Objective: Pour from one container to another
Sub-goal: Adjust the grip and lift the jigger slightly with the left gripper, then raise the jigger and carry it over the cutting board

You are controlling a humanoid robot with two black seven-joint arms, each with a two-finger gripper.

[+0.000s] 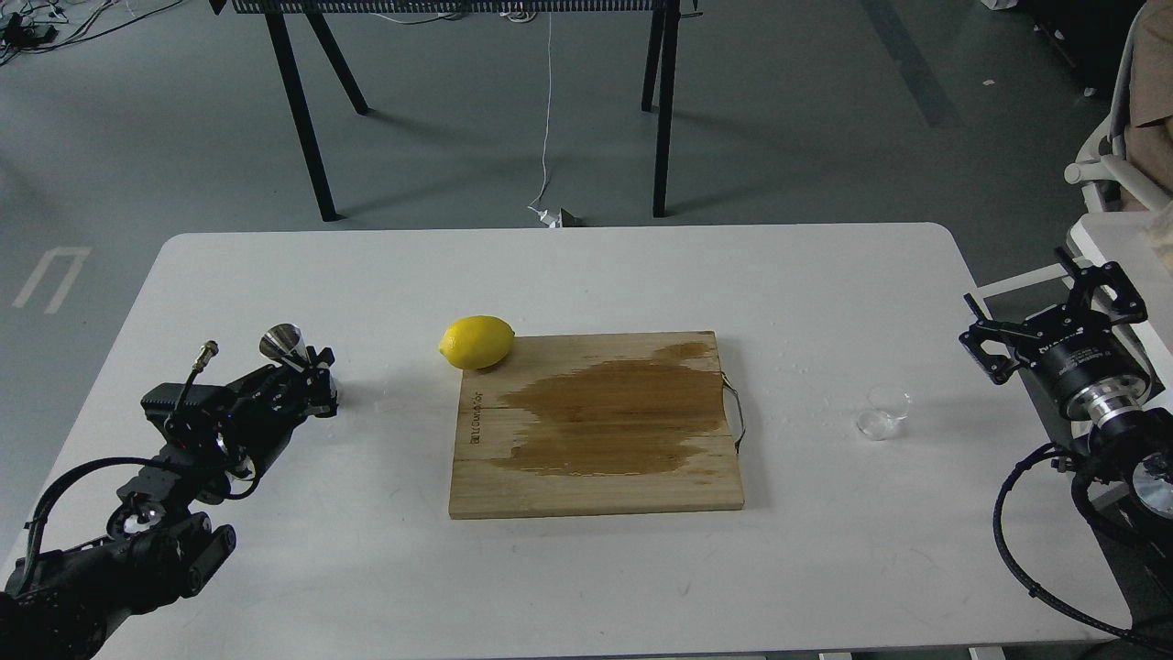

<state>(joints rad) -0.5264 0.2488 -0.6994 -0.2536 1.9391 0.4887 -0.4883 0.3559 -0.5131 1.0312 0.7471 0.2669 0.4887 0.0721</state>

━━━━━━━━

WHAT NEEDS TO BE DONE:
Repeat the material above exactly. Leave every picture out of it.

TASK OUTPUT:
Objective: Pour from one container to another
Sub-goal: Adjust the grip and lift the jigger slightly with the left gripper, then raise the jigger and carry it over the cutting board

You are controlling a humanoid robot with two black seven-joint arms, each with a two-finger gripper.

[+0.000s] 

<state>(joints rad) -0.5264 0.2488 -0.6994 -0.2536 1.9391 0.4887 -0.4883 0.3559 -0.5131 1.0312 0.7471 0.2669 0.4887 0.0721</state>

Work on this exercise is now finished.